Editorial agrees on challenges

In an accompanying editorial (pp. 275-276), Dr. Richelle Cooper from the University of California, Los Angeles (UCLA) listed key questions that need to be answered before a link can be established between contrast use, creatinine levels, and adverse events, including the following:

  • When is a change in creatinine level after contrast simply a random fluctuation, and when does it indicate true renal impairment?
  • When there is true renal impairment, how often is it clinically important, and how often does it lead to severe long-term adverse outcomes?
  • When there is apparent renal injury after contrast, are there other factors that could cause it?

"Creatinine is an insensitive marker of a moving target," agreed Mitchell. "So if I'm relying on creatinine to tell me who is at risk of acute kidney injury, I think that's pretty outdated. The problem is we don't have an alternative, and why would we change what we do unless there is an outcome problem? If you have a change in a laboratory measurement, who cares? What matters is, do people get sick because of it?"

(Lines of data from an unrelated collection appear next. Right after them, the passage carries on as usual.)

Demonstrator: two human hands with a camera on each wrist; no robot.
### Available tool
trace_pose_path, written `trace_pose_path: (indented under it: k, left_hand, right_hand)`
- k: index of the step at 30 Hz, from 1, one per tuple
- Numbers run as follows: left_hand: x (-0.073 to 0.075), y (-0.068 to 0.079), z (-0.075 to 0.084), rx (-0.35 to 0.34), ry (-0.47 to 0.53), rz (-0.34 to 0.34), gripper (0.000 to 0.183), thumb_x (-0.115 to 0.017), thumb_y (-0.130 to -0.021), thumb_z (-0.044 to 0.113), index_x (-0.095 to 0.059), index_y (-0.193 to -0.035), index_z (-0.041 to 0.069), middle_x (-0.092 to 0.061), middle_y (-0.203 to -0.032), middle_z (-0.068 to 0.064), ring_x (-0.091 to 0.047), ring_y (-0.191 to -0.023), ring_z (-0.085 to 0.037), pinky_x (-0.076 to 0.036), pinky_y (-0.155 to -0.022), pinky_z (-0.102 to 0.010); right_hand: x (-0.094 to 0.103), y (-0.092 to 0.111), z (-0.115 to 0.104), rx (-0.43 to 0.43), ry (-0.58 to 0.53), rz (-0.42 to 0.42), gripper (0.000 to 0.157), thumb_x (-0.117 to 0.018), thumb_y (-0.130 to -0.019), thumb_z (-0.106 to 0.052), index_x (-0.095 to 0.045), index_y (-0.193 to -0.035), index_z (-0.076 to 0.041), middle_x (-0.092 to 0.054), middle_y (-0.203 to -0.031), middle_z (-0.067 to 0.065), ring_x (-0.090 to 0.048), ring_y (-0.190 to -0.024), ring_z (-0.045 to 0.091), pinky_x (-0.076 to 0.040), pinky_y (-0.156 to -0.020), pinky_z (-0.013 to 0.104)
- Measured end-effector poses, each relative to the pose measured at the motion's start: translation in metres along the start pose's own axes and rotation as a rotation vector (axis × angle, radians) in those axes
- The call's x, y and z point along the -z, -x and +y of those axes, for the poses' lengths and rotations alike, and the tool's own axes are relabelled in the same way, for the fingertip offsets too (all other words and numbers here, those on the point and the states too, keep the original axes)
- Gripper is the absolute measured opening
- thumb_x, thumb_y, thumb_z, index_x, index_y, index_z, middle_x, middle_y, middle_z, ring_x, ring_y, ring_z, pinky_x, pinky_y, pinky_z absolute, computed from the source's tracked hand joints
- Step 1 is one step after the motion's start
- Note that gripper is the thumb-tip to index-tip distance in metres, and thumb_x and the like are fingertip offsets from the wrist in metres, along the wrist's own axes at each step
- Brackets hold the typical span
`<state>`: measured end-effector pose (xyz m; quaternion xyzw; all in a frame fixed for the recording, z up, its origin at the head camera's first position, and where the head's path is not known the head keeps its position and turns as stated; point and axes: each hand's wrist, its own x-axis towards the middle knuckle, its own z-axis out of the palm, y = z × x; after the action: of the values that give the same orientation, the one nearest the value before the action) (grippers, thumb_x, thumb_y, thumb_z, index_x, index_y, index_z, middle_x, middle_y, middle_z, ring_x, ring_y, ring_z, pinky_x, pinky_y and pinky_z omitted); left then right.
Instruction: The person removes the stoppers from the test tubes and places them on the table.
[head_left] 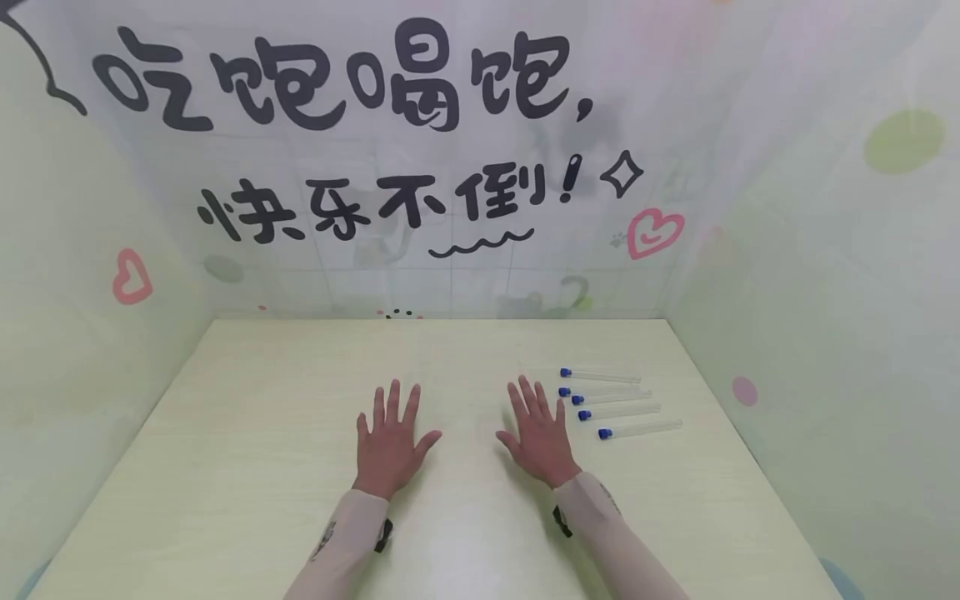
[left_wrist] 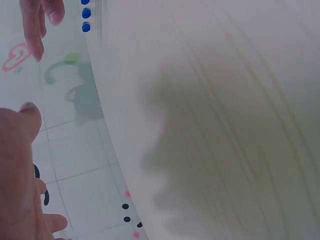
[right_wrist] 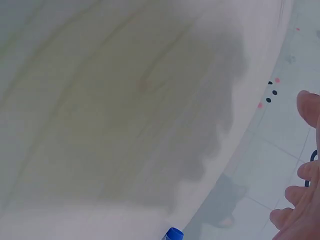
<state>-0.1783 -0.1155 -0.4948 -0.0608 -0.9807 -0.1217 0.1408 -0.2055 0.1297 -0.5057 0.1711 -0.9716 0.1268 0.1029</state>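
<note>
My left hand [head_left: 388, 450] is over the middle of the table, palm down, with its fingers straight and spread. Opposite it, my right hand [head_left: 542, 437] is spread the same way, and neither hand holds anything. Just right of the right hand lie several clear test tubes [head_left: 626, 410] with blue caps [head_left: 584, 415], pointing roughly sideways. The left wrist view catches part of the left hand [left_wrist: 17, 170], the right hand's fingers [left_wrist: 34, 30] and some blue caps [left_wrist: 86, 27]. In the right wrist view, the right hand [right_wrist: 305, 215] shows at the edge, with one blue cap [right_wrist: 173, 233] below.
The pale wood-grain table [head_left: 247, 400] is bounded by a printed curtain [head_left: 480, 283] at the back and more curtain on both sides. A faint, see-through outline shows on the table beyond the hands; its kind cannot be made out. Both wrists wear dark straps.
</note>
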Motion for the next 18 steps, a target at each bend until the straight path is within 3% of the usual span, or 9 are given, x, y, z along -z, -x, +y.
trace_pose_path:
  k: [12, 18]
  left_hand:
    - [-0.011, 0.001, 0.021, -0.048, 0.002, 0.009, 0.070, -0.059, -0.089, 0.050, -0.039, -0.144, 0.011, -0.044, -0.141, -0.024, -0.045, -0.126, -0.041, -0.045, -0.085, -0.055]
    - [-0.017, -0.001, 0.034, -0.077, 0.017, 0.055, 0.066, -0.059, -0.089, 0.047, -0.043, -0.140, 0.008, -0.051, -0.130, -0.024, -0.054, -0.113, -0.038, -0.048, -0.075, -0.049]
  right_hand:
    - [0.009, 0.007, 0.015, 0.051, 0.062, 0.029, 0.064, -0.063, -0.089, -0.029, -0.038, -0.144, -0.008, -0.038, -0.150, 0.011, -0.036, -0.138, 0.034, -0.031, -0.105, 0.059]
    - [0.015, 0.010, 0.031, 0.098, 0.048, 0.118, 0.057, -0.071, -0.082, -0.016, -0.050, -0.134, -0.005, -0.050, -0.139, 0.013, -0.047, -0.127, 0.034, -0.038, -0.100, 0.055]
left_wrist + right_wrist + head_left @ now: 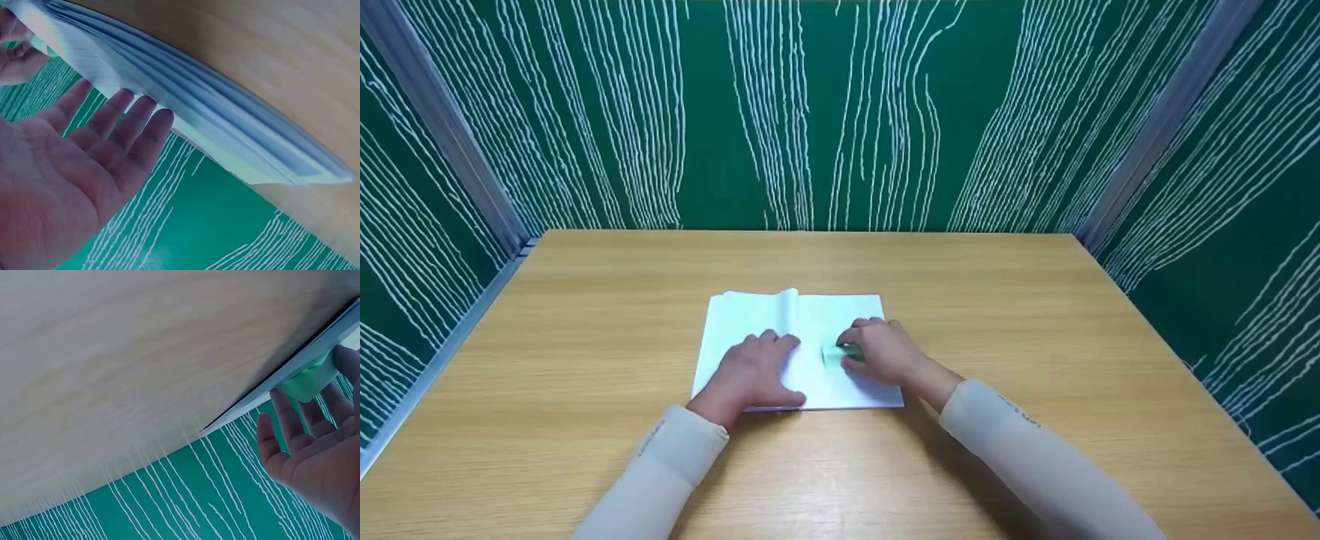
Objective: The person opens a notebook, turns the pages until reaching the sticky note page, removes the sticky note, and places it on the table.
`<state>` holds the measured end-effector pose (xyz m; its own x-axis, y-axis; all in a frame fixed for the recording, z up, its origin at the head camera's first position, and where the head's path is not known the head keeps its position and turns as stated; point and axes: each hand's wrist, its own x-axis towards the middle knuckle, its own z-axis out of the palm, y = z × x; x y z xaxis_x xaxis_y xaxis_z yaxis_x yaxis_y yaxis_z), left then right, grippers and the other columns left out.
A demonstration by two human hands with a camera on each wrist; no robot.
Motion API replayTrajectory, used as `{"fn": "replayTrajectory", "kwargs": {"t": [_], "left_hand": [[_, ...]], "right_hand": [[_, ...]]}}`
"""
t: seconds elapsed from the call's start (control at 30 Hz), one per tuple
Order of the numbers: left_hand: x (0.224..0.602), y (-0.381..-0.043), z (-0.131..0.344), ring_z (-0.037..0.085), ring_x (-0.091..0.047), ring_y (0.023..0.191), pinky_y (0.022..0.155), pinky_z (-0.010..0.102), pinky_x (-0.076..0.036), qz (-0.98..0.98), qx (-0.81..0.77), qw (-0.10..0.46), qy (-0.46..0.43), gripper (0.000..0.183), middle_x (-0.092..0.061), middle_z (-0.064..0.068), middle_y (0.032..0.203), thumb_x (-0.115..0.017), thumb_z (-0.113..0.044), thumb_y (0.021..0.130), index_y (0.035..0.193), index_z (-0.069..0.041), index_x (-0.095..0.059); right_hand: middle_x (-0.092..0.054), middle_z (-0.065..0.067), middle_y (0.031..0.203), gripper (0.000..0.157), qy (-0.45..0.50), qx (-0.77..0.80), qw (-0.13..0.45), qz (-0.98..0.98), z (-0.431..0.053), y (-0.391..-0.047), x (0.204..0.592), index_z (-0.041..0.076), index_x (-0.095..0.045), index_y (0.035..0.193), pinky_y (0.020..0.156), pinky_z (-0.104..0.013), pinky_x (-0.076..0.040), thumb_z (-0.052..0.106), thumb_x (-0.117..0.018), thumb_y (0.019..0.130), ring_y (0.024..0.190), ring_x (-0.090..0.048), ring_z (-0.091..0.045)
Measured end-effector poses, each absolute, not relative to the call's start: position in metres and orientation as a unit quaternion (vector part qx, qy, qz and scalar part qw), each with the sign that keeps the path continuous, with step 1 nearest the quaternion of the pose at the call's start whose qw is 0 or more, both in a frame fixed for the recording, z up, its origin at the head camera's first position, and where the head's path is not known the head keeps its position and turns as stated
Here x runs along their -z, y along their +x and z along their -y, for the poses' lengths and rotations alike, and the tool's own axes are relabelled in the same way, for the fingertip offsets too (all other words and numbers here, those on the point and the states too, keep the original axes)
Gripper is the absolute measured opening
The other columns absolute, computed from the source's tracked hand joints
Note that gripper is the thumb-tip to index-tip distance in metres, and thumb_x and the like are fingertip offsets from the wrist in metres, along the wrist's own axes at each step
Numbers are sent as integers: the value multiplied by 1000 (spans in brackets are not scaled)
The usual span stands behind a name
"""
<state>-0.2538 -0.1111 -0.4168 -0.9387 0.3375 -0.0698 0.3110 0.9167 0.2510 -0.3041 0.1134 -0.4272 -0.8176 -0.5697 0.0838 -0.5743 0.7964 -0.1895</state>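
Observation:
An open notebook [829, 311] with white lined pages lies on the table, its leaves bulging at the fold. My left hand [754, 371] rests across the left page and the fold, fingers spread and thumb near the bottom edge. In the left wrist view the fingertips of that left hand [84, 157] meet the page. Over the right page, my right hand [885, 351] pinches a small green block [308, 382], which looks like an eraser, between thumb and fingers. The block is blurred in the head view and sits against the paper.
The wooden table [1035, 315] extends around the notebook on all sides. Green panels [705, 150] with wavy white lines stand behind it and along both sides, joined by grey corner posts [1170, 112].

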Motion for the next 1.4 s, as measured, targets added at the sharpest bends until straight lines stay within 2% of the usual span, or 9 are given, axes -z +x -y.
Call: {"fn": "replayTrajectory", "kwargs": {"t": [0.17,0.37,0.67,1.03,1.4], "left_hand": [[418,-255,107,27,-48,91,79,42,-46,-979,-88,45,180,79,-55,10,111,-70,-61,67,134,-21,-55],[418,-255,104,27,-47,92,81,41,-45,-979,-94,56,170,80,-54,9,110,-73,-60,66,133,-21,-56],[418,-254,103,26,-48,89,79,41,-46,-981,-94,47,165,78,-55,9,107,-73,-59,64,131,-21,-57],[420,-255,103,26,-48,90,79,40,-45,-981,-92,54,160,79,-55,9,108,-72,-59,64,132,-22,-57],[420,-253,102,26,-48,89,78,41,-45,-981,-95,49,164,77,-56,9,108,-71,-58,66,132,-21,-57]], "right_hand": [[-71,-3,103,22,314,-126,29,941,-112,-305,426,13,-73,107,85,-47,-51,21,-70,86,96,-65,-24],[-73,-6,101,19,311,-148,40,938,-113,-307,425,9,-74,103,87,-38,-54,13,-69,86,96,-68,-22],[-74,-9,100,14,290,-175,50,940,-115,-308,421,5,-74,98,88,-38,-54,8,-67,87,97,-69,-23],[-74,-8,98,15,238,-253,32,937,-122,-311,416,5,-74,99,84,-37,-55,8,-64,89,91,-68,-20],[-71,-8,102,20,157,-358,22,920,-147,-315,404,8,-71,110,82,-35,-55,13,-61,93,87,-61,-19]]}}
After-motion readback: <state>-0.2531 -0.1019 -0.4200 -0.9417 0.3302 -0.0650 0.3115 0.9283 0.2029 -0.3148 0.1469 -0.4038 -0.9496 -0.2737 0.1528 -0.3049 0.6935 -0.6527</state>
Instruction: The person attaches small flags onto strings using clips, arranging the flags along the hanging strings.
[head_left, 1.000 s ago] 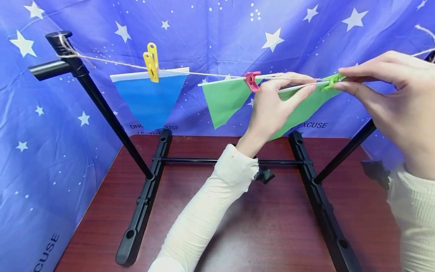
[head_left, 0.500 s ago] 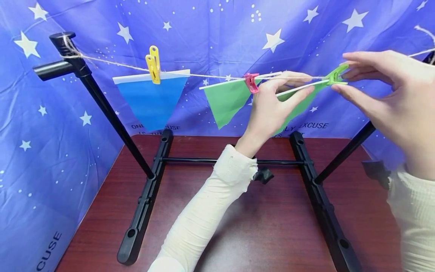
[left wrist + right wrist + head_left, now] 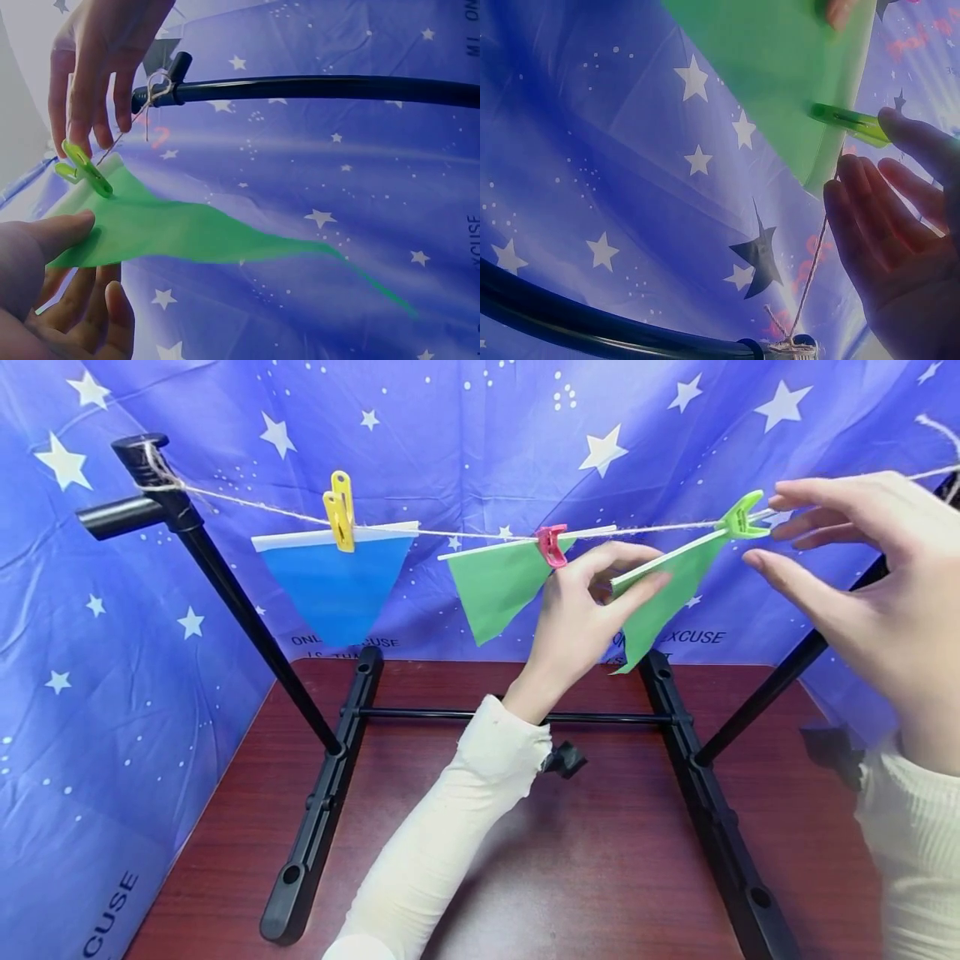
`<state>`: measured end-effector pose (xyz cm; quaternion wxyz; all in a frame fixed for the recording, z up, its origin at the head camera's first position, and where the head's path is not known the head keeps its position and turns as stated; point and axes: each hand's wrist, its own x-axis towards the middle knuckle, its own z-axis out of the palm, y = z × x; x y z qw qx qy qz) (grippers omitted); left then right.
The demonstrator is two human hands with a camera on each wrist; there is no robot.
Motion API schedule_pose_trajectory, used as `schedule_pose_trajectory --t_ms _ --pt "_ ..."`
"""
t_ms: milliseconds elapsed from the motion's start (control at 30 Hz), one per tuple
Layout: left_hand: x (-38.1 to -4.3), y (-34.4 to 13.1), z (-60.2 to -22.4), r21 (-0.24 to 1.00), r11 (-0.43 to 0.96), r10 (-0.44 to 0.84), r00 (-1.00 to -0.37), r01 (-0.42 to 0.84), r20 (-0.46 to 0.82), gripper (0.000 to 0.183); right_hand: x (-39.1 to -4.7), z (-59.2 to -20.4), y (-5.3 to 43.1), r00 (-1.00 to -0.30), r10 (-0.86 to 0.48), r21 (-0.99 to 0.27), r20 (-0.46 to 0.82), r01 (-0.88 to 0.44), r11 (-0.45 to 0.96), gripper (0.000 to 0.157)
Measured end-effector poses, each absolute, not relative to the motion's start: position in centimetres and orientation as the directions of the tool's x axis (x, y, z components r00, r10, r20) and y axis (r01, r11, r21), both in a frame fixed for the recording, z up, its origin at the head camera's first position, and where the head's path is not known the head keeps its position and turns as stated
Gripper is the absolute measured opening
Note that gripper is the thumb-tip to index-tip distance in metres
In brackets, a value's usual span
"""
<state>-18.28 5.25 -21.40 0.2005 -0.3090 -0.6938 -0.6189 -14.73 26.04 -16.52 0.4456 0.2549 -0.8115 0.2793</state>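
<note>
A green paper pennant [image 3: 675, 585] with a white top edge hangs at its right end from a light-green clothespin [image 3: 742, 518] on the twine [image 3: 667, 527]. My left hand [image 3: 577, 602] holds the pennant's left part, thumb in front and fingers behind, as the left wrist view also shows. My right hand [image 3: 877, 568] stands just right of the clothespin, thumb and fingers spread around its handle ends with a gap between them. Left of my hands hang a smaller green pennant [image 3: 495, 589] under a red clothespin [image 3: 552, 545] and a blue pennant [image 3: 333, 581] under a yellow clothespin [image 3: 340, 514].
A black stand holds the twine, with a left post [image 3: 247, 618], a right post [image 3: 780, 668] and a low crossbar [image 3: 420, 714] over the dark red table [image 3: 600, 860]. A blue star-patterned cloth [image 3: 480, 435] hangs close behind.
My right fingers have spread off the light-green clothespin, which stays clipped on the twine and pennant. My left hand has let go of the twine and dropped slightly left.
</note>
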Motion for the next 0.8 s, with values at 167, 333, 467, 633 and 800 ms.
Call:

One problem Mitchell said can be solved going forward is the issue of randomizing two very similar groups of patients; ideas are being lined up for a future study she hopes to announce soon. And each successive study will help clarify the role of iodinated contrast in subsequent adverse events. Even turf plays a role in the wide-ranging controversy about the cause of acute kidney injury, she said.

"The nephrology literature by and large says that contrast-induced nephropathy is a key cause -- that it ranks in the top 10 causes of acute kidney injury, at least in hospitalized patients," Mitchell said. But "the radiology literature says we're not sure it really exists."

Therefore, as the editorial notes, the true goal "is to define the circumstances in which the benefits of contrast-enhanced CT outweigh the risks of harm," Cooper wrote. "This may be accomplished even though questions about nephropathy and whether there is any association with nonrenal major adverse events in the following year remain unanswered."

"There is a big difference between a transient bump in the creatinine level, permanent kidney injury, renal failure, and a shorter and less comfortable life," Cooper continued. "Clearly, there is still a long way to go in determining how contrast imaging affects overall outcomes and the lives of the recipients."